The data below holds a line containing "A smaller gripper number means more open" and a line containing "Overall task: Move"; please quote exactly those two lines and every line between them, and nothing else.

+ + + + +

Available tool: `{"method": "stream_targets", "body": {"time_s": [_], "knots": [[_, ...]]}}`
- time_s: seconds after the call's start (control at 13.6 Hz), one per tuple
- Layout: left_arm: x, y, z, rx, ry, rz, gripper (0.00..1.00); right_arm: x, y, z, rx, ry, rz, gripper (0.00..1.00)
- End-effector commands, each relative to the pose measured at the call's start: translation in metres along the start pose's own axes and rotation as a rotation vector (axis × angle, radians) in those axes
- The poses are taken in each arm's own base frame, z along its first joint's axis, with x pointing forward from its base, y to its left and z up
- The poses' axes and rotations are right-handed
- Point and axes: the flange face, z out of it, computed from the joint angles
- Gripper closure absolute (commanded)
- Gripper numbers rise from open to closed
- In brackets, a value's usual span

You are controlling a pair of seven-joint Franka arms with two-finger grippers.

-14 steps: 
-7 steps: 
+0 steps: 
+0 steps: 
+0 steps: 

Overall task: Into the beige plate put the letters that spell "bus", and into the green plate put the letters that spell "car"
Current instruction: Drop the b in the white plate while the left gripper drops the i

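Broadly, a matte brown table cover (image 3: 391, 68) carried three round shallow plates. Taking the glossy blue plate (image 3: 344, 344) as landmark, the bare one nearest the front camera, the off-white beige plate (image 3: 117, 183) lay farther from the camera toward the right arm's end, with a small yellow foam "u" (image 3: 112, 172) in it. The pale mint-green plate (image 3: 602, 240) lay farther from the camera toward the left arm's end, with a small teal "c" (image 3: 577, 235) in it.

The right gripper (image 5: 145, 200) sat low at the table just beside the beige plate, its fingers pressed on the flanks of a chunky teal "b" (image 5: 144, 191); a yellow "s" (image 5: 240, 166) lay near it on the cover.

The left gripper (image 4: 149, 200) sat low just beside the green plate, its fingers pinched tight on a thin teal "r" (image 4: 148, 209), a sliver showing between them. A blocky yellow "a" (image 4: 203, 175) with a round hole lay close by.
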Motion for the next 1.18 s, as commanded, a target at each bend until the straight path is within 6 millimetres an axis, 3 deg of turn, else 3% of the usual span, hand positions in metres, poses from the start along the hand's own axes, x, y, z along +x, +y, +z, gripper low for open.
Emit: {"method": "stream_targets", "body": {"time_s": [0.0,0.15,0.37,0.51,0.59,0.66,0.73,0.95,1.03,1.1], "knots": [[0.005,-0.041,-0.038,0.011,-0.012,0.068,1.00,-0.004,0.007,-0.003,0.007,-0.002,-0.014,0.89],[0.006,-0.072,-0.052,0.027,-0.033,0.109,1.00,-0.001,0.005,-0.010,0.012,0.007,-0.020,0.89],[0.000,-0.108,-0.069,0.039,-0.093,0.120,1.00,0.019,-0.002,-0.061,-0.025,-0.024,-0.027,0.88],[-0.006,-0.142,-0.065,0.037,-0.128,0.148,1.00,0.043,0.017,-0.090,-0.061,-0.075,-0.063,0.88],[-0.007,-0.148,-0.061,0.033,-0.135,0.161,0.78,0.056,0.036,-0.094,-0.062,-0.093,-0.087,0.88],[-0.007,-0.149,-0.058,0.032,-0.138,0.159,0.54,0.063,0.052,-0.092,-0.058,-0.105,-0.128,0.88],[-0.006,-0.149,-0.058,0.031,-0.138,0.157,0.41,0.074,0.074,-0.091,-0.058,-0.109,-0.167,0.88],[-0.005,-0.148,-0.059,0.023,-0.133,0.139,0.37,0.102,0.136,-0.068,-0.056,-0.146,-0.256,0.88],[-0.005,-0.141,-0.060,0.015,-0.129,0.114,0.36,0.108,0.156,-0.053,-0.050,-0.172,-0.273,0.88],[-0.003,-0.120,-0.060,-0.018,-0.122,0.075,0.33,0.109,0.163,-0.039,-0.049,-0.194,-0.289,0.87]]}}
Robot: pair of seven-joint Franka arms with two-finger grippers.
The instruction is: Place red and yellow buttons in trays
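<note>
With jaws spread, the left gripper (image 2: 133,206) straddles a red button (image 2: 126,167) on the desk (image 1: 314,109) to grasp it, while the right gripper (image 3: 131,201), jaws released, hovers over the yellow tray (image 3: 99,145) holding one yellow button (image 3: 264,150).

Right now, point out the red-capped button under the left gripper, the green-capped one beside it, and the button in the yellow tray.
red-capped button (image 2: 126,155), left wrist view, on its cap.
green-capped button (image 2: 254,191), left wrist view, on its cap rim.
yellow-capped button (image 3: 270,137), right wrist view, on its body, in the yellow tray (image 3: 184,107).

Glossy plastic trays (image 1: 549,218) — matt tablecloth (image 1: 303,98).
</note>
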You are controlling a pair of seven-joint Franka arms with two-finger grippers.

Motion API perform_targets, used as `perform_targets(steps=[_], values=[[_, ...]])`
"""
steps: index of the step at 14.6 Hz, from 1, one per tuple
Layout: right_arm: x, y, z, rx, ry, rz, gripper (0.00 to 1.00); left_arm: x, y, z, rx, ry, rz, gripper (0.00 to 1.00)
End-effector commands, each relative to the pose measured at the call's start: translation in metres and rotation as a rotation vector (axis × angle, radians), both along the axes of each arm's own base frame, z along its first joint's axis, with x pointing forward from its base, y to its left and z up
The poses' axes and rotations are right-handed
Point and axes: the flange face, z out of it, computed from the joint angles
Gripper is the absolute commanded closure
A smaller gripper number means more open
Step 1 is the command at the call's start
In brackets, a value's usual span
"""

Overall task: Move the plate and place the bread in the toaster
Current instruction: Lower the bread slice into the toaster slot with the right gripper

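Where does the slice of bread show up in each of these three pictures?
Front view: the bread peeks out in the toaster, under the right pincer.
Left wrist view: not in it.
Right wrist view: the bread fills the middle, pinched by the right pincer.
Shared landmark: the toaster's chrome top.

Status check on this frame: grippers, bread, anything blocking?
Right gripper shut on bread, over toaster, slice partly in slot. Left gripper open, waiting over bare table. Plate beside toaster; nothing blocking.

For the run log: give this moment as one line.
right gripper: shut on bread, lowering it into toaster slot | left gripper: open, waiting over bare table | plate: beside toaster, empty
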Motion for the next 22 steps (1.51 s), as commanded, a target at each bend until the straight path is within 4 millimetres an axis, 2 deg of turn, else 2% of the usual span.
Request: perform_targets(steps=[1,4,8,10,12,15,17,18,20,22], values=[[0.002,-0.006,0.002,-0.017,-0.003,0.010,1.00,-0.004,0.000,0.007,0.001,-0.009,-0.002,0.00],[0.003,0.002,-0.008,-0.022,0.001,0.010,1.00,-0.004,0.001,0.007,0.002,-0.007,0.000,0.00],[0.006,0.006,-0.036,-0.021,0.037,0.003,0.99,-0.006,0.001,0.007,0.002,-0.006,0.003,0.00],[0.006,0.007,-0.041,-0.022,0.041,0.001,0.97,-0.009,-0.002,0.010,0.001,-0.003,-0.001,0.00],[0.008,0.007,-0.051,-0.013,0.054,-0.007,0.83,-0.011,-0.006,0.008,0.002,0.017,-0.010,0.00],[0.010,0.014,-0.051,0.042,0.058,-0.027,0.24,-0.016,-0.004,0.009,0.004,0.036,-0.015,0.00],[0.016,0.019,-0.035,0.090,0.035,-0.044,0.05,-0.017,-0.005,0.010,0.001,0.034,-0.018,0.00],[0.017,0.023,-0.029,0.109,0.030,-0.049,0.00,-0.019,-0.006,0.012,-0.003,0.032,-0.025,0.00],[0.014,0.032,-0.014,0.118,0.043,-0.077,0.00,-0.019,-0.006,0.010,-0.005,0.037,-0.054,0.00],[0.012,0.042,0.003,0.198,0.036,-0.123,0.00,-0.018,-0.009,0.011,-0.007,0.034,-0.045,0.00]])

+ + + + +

▶ _EXERCISE RESPONSE_:
A smaller gripper number means more open
Step 1 is the command at the call's start
In brackets, a value's usual span
"""

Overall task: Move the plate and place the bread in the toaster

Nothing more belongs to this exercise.